They are often transfered to quangos, whose number of employees rose from a million in 1998 to one and a half million by 2006. Spending up from 49 billion to 130 billion. Yet, powers transfered to regions and to EU. Regional Development Agencies were dupications of English Partnerships over regeneration. Many over-lapping agencies, against disadvantage, under the Department for Communities and Local Government.

Constant disturbing reshuffling of segments of departments made them look smaller on paper, as in case of Cabinet Office. Constant abolishing and refashioning of ministries dislocates effective government.

Number of NHS managers doubled since 1997, despite 30% decrease in beds. Brussels laws doubled from 40% to 80% in ten years. Two-thirds reduction in proportion of laws matched by two-thirds increase in MPs' salaries and expenses. New public sector managerial class created, one for every two administrative staff, checking targets, ticking boxes, writing reports, attending luxurious conferences, spreading best practise, instead of practising it and not wasting actual workers' time with inititiatives to make themselves look active and improve only their own financial well-being.

The attempt to cut staff, with by-product of a redundancy bonanza, defeated, while hiring more people. An army of consultants cost 2.8 billion a year.

Public Accounts Committee member called the efficiency savings "an enormous amount of smoke and mirrors in the whole of the public service."
(Reviewer: unelected and unaccountable officialdom doesnt work.

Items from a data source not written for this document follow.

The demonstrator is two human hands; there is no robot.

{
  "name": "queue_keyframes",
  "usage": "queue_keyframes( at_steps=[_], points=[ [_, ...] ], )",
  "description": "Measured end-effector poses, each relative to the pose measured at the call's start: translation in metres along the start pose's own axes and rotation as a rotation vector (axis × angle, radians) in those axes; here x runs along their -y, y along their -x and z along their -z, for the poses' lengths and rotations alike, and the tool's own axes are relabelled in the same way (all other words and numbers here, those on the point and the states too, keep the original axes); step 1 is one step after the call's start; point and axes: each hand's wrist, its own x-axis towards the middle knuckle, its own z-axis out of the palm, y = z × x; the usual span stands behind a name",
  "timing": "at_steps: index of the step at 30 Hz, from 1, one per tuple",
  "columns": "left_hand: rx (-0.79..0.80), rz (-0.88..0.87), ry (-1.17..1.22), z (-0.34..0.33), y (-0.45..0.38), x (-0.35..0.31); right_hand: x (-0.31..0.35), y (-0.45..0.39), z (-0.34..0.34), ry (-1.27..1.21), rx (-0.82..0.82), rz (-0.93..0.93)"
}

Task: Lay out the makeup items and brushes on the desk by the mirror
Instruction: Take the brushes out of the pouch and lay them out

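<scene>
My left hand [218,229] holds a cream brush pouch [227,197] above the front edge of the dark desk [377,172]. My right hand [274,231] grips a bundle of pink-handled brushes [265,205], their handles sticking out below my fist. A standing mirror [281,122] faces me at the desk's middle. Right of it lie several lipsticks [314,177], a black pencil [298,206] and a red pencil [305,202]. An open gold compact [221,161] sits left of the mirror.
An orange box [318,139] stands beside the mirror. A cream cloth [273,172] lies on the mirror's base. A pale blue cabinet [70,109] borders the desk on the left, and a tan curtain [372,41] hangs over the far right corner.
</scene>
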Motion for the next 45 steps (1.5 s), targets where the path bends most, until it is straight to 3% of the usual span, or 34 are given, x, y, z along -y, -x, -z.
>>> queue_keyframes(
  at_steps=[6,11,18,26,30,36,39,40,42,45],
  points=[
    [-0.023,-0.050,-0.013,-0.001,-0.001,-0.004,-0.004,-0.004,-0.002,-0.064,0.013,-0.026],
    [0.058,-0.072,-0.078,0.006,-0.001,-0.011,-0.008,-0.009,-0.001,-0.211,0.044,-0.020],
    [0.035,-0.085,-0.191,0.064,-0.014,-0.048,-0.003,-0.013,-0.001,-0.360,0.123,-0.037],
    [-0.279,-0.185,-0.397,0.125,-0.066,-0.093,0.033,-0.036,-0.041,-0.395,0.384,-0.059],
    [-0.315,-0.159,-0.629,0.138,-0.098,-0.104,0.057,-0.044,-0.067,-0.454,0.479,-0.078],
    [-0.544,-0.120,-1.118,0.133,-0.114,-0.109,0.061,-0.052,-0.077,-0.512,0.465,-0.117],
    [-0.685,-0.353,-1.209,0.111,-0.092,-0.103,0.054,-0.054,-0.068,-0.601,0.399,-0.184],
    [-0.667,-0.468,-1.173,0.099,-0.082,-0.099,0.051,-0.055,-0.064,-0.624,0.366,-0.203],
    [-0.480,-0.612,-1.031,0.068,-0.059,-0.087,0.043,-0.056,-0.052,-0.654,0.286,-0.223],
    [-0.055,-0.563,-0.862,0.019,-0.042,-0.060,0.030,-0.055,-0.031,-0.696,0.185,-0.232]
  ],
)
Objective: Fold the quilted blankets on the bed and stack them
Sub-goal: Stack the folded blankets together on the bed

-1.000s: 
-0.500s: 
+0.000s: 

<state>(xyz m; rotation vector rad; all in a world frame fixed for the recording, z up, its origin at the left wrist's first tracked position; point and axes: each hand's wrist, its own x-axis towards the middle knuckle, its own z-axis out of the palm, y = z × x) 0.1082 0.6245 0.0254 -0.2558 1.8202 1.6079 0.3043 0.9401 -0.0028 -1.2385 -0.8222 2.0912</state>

It's time for representative democracy of all vocations and occupations, so that they can keep a check on themselves and each other.)

The civil service answer was that savings had been made regardless of the costs of making them, often more expensive than the savings.

The PAC said such answers could have come out of the satire: "Yes, Minister".

Pay for front line services kept under control. (Only be a matter of time before driven to disruptive but ineffective strikes.) But top ten civil servants earn over 200,000 pa. Top 10 quangocrats earn from one and one-quarter million pounds to three-quarter million pounds. British Nuclear Fuels include two of them. Over 60 earn more than top civil servants and at least 169 earn more than PM.

BBC top salaries from over 800 000 to 400 000. BBC bidding-up for sports sometimes artificially increases costs. Their charter is not to compete with commercial broadcasting but supply other service.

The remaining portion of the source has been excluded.